Exercise directions
Among the entries that follow, how many lines contain the string "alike"? Write the number alone.

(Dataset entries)
[Start of section]

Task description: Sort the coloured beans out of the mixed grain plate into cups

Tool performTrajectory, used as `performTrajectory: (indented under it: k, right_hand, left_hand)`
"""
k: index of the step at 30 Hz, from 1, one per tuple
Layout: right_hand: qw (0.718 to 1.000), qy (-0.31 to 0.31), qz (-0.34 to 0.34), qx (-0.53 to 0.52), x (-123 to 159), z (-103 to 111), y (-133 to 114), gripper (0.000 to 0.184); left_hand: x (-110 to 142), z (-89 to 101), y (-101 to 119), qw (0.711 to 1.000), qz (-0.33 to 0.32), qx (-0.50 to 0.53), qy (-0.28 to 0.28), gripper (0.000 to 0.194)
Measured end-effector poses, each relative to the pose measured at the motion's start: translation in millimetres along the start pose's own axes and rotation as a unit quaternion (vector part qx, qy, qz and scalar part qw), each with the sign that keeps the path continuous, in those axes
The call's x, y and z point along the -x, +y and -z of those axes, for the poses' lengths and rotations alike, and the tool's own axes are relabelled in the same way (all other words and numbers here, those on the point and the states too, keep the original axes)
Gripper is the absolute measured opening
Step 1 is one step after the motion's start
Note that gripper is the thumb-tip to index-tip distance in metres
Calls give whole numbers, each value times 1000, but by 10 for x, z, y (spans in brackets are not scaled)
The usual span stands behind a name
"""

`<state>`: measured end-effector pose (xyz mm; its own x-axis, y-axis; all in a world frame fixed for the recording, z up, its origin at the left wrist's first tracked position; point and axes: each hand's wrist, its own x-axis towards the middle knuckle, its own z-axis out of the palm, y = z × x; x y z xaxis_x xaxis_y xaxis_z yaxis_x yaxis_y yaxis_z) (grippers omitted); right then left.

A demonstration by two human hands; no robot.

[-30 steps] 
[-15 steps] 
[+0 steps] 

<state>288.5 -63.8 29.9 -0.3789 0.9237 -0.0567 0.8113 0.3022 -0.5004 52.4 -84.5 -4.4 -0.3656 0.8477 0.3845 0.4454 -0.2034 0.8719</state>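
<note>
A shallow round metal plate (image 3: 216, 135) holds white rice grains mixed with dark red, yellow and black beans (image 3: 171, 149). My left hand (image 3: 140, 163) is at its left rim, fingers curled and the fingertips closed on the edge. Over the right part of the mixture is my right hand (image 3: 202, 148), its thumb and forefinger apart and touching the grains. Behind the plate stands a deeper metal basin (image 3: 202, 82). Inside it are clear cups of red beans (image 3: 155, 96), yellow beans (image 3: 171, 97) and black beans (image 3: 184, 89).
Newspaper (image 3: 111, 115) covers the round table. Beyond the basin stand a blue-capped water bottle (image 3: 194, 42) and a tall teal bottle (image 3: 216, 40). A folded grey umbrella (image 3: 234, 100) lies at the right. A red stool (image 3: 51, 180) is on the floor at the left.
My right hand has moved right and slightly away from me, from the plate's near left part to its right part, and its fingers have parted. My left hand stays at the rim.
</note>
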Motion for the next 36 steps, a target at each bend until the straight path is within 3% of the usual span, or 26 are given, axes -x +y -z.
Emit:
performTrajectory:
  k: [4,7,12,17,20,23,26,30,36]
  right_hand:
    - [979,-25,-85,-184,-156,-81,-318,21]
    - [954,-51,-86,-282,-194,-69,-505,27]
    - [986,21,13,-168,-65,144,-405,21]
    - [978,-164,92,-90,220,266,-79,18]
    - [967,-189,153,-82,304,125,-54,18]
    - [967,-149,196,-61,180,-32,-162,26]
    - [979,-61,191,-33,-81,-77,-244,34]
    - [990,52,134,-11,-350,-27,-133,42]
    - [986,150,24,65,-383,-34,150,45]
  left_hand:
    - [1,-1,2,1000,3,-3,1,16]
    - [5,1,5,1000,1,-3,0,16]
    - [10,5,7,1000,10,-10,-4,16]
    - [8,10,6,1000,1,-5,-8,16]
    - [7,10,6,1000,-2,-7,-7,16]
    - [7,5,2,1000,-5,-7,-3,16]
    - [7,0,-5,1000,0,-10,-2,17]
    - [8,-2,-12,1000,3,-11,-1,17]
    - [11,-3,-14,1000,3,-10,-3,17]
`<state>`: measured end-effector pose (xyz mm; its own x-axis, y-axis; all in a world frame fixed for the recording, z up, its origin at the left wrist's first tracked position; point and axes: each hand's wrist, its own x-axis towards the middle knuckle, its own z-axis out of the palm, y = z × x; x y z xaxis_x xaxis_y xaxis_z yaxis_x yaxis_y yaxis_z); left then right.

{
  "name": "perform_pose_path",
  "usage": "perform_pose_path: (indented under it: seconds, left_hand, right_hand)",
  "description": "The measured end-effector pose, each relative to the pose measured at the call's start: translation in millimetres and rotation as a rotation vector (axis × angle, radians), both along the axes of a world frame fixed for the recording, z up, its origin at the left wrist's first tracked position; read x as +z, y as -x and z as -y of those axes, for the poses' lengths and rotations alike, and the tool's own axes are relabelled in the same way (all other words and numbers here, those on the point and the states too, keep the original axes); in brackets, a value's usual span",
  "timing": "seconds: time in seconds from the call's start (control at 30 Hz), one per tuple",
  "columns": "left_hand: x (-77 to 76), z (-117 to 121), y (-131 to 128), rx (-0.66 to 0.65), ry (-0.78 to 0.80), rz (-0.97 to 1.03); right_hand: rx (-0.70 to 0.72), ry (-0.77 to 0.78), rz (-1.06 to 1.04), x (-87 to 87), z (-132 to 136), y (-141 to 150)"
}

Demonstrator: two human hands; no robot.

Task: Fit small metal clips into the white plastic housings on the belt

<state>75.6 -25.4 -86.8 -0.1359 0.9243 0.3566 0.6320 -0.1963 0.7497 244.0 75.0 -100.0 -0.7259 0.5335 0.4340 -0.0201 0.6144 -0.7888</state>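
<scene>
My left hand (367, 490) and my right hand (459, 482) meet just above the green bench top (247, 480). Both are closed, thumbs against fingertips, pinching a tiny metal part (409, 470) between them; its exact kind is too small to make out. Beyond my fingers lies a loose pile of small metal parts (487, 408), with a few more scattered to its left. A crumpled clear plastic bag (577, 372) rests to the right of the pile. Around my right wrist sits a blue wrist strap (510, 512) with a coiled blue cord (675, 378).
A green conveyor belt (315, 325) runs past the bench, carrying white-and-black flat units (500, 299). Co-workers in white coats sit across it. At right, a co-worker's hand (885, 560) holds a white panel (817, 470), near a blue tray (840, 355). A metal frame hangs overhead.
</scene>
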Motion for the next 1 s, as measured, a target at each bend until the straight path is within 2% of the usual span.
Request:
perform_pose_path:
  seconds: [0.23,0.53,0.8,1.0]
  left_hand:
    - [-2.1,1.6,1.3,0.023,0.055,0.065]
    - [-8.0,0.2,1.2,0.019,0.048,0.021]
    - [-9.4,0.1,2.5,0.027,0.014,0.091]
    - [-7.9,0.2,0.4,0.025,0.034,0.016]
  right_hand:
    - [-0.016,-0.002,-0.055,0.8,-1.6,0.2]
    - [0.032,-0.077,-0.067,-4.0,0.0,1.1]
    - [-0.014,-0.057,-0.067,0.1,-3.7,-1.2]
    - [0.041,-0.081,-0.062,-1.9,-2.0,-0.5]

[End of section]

Response to the exercise
2